E così da giorni abbiamo solo calci nel sedere,
Non sappiamo dove siamo, senza pane e senza bere
E questo pazzo scatenato che è il più ingenuo dei bambini
Proprio ieri si è stroncato fra le pale dei mulini…
È un testardo, un idealista, troppi sogni ha nel cervello:
Io che sono più realista mi accontento di un castello.
Mi farà Governatore e avrò terre in abbondanza,
Quant’è vero che anch’io ho un cuore e che mi chiamo Sancho Panza…
Salta in piedi, Sancho, è tardi, non vorrai dormire ancora,
Solo i cinici e i codardi non si svegliano all’aurora:
Per i primi è indifferenza e disprezzo dei valori
E per gli altri è riluttanza nei confronti dei doveri.
L’ingiustizia non è il solo male che divora il mondo,
Anche l’anima dell’uomo ha toccato spesso il fondo,
Ma dobbiamo fare presto perché più che il tempo passa
Il nemico si fa d’ombra e s’ingarbuglia la matassa…
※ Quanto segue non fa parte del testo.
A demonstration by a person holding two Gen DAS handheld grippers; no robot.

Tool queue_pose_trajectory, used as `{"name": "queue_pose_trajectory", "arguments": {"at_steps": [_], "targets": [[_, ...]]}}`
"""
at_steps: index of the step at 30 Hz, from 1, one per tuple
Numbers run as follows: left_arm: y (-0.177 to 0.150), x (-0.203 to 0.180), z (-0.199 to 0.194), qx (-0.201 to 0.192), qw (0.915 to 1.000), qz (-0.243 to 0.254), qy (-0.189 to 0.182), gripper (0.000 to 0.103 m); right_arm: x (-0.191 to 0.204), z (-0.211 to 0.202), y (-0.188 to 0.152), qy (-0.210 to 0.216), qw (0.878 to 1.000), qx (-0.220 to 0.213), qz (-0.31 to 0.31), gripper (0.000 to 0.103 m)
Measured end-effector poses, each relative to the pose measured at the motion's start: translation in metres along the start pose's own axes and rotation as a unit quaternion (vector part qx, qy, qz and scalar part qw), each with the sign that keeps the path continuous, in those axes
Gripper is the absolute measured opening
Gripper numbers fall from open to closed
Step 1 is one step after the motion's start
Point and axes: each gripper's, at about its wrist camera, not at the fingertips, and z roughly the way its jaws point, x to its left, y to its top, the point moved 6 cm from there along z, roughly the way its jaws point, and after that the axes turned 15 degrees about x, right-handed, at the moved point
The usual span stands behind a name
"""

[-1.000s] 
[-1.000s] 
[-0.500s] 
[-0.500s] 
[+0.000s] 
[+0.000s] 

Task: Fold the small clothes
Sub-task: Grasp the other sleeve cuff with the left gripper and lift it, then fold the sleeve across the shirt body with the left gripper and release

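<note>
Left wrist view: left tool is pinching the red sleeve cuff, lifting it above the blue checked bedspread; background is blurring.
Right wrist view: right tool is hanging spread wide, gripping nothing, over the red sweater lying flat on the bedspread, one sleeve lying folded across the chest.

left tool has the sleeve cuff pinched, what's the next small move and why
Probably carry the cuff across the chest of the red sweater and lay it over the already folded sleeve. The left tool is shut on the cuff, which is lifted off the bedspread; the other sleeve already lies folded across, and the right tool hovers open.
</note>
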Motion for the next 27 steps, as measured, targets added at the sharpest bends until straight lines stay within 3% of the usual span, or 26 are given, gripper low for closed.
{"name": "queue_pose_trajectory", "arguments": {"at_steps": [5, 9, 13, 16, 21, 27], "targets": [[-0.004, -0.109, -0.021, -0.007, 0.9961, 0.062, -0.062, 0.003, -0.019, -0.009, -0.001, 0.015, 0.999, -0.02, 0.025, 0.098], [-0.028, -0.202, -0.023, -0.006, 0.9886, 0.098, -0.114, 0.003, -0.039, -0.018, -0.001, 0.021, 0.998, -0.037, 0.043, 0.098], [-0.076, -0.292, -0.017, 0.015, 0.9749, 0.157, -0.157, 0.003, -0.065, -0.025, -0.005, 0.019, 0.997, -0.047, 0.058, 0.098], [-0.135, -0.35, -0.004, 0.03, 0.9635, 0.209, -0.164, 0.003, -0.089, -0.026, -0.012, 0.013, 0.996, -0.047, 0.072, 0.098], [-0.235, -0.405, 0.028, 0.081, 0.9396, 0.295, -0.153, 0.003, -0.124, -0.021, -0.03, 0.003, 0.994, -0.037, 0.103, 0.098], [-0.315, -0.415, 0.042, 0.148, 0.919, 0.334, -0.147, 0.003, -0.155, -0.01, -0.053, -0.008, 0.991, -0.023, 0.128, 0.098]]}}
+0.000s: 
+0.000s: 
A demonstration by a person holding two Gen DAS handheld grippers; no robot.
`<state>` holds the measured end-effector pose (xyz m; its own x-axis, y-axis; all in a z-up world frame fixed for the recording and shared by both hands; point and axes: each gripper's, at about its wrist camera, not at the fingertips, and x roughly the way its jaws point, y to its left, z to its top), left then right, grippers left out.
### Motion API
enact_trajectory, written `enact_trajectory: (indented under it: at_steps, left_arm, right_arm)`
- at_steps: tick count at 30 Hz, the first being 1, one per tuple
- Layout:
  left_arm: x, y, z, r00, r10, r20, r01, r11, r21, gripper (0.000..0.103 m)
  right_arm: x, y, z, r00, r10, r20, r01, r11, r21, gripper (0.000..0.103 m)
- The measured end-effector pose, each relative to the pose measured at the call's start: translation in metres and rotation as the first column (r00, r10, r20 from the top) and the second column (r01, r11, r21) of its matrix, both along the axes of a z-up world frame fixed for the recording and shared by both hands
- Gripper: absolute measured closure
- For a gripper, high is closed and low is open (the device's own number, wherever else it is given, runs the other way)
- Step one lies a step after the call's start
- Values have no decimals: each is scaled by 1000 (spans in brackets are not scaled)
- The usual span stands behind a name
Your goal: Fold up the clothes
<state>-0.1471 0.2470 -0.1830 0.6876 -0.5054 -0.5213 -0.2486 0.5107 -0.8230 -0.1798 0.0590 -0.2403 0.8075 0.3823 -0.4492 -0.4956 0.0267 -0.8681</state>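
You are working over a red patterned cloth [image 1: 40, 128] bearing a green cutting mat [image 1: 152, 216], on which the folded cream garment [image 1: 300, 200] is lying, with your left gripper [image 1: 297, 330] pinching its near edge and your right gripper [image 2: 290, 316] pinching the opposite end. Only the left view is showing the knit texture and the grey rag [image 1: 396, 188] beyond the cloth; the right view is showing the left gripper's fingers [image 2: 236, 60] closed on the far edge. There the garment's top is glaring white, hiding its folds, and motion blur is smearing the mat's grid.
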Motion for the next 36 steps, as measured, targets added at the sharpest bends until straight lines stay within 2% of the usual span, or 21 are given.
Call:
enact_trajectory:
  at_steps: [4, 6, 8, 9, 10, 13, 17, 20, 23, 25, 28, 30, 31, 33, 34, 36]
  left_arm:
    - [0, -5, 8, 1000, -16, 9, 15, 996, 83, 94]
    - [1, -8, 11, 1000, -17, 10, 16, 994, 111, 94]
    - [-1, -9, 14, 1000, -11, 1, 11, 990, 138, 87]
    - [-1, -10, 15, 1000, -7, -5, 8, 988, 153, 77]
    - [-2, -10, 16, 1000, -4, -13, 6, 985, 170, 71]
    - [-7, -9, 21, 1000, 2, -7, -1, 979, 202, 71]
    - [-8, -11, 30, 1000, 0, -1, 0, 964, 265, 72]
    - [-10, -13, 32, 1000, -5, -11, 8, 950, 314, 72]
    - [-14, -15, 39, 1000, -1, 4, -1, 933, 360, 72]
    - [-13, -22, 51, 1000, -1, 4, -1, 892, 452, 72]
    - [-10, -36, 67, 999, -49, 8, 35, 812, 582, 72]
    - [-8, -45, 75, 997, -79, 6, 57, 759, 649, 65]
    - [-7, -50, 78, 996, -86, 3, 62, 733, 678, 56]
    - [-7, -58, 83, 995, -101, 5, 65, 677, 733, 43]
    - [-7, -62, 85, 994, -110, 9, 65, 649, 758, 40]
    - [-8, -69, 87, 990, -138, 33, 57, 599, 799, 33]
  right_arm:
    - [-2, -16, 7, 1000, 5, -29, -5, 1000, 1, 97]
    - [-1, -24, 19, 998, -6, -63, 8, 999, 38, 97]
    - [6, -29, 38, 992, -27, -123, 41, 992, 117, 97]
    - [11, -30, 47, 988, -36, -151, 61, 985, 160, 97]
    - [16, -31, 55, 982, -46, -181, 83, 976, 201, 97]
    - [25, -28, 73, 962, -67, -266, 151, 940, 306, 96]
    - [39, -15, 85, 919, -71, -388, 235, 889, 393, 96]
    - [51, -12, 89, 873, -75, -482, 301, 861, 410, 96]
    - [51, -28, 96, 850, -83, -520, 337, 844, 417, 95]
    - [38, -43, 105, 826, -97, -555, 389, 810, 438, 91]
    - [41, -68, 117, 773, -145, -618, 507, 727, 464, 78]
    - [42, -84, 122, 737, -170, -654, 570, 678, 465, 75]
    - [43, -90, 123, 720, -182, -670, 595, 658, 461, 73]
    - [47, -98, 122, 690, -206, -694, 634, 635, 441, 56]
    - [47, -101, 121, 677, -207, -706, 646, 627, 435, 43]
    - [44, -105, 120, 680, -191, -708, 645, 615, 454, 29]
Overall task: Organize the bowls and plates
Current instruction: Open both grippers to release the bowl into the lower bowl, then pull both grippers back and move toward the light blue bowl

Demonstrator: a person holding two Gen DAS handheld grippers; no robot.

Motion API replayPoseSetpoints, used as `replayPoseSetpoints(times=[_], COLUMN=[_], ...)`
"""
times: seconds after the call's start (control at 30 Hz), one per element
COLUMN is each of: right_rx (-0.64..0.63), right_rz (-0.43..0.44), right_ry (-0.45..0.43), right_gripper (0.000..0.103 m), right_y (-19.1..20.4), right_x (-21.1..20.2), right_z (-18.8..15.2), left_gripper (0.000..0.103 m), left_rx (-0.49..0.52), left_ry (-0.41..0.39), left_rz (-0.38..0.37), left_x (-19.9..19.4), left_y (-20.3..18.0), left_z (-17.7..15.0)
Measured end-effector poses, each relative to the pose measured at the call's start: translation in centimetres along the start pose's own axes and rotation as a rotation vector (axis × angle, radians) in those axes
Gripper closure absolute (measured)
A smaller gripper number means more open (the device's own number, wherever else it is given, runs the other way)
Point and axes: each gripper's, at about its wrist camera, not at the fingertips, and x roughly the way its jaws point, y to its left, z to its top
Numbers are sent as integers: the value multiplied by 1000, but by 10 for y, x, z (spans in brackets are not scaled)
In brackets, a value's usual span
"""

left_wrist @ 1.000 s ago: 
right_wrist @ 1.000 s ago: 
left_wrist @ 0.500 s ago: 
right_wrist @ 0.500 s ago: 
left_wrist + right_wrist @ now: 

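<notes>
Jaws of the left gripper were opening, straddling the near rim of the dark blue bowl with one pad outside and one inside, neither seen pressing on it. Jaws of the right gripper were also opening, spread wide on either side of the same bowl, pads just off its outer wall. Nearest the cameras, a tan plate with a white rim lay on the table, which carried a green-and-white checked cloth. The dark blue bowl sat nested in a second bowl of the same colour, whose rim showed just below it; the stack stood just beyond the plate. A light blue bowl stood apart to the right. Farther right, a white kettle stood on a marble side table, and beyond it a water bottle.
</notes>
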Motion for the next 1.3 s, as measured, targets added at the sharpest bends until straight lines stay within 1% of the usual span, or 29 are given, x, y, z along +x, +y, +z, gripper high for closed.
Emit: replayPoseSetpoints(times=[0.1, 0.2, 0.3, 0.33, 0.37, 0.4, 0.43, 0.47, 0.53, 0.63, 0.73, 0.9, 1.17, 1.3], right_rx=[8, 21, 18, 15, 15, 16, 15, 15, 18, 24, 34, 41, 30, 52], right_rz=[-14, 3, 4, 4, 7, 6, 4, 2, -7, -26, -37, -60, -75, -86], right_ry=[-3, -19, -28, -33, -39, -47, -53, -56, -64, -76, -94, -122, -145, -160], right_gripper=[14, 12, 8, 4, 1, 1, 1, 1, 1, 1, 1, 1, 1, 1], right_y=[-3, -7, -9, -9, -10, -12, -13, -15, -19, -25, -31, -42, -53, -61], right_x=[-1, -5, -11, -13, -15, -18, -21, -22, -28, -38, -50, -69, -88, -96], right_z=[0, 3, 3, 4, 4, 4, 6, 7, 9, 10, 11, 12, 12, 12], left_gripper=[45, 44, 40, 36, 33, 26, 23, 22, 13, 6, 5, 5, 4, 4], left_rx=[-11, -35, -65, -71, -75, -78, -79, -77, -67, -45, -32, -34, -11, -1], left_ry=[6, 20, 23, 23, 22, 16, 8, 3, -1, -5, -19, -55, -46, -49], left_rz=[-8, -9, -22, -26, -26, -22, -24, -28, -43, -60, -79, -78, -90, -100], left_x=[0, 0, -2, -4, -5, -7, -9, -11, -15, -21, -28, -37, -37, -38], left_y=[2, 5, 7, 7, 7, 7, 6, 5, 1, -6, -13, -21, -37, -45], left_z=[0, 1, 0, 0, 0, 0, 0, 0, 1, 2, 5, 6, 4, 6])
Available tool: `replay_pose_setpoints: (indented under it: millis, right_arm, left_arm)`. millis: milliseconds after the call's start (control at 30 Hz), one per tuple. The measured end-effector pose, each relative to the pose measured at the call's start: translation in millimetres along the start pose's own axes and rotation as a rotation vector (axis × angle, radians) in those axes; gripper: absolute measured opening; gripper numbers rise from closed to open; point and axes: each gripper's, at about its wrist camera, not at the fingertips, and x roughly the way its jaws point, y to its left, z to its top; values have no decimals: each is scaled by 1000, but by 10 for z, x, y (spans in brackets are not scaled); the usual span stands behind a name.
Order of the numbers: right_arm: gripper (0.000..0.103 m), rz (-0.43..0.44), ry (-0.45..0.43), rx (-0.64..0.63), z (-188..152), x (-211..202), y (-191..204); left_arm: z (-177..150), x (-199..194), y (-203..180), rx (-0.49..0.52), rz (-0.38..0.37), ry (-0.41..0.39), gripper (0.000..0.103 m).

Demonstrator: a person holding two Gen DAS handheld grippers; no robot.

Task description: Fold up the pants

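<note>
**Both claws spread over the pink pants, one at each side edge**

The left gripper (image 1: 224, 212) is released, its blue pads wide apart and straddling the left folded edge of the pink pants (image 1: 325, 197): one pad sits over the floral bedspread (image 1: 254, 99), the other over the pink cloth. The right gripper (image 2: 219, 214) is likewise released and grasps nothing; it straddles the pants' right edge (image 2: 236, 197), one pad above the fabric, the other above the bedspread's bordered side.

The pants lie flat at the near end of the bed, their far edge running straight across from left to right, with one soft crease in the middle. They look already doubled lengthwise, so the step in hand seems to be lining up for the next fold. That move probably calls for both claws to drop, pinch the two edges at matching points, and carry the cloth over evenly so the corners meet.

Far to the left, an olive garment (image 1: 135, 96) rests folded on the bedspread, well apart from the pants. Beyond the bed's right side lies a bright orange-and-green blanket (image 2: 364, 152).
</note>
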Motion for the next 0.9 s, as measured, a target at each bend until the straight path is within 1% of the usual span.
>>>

A proposito di questo farsi d’ombra delle cose,
L’altro giorno quando ha visto quelle pecore indifese
Le ha attaccate come fossero un esercito di Mori,
Ma che alla fine ci mordessero oltre i cani anche i pastori!
Era chiaro come il giorno, non è vero, mio Signore?
Io sarò un codardo e dormo, ma non sono un traditore,
Credo solo in quel che vedo e la realtà per me rimane
Il solo metro che possiedo, com’è vero… che ora ho fame!
Sancho ascoltami, ti prego, sono stato anch’io un realista,
Ma ormai oggi me ne frego e, anche se ho una buona vista,
L’apparenza delle cose come vedi non m’inganna,
Preferisco le sorprese di quest’anima tiranna
Che trasforma coi suoi trucchi la realtà che hai lì davanti,
Ma ti apre nuovi occhi e ti accende i sentimenti.
Prima d’oggi mi annoiavo e volevo anche morire,
Ma ora sono un uomo nuovo che non teme di soffrire…
Mio Signore, io purtroppo sono un povero ignorante
E del suo discorso astratto ci ho capito poco o niente,
Ma anche ammesso che il coraggio mi cancelli la pigrizia,
Riusciremo noi da soli a riportare la giustizia?
In un mondo dove il male è di casa e ha vinto sempre,
Dove regna il capitale, oggi più spietatamente,
Riuscirà con questo brocco e questo inutile scudiero
Al Potere dare scacco e salvare il mondo intero?
Mi vuoi dire, caro Sancho, che dovrei tirarmi indietro
Perché il Male ed il Potere hanno un aspetto così tetro?
Dovrei anche rinunciare ad un po’ di dignità,
Farmi umile e accettare che sia questa la realtà?
Il Potere è l’immondizia della storia degli umani
E anche se siamo soltanto due romantici rottami,
Sputeremo il cuore in faccia all’ingiustizia giorno e notte:
Siamo i “Grandi della Mancha”,
Sancho Panza… e Don Chisciotte!
La canzone che ha magistralmente rielaborato il Don Chisciotte del Cervantes punta tutto sul valore dei sognatori, perché solo chi non si lascia ingannare dalla rigida realtà ha la capacità di immaginare un mondo nuovo e lottare per esso, anche a rischio di perdere.
Questo concetto, a mio vedere, è espresso in modo illuminate nella strofa che abbiamo evidenziato in grassetto.
Godetevi parola per parola la magia di questi versi e auguratevi che l’intelligenza artificiale non ci rubi mai l’estasi dell’invenzione.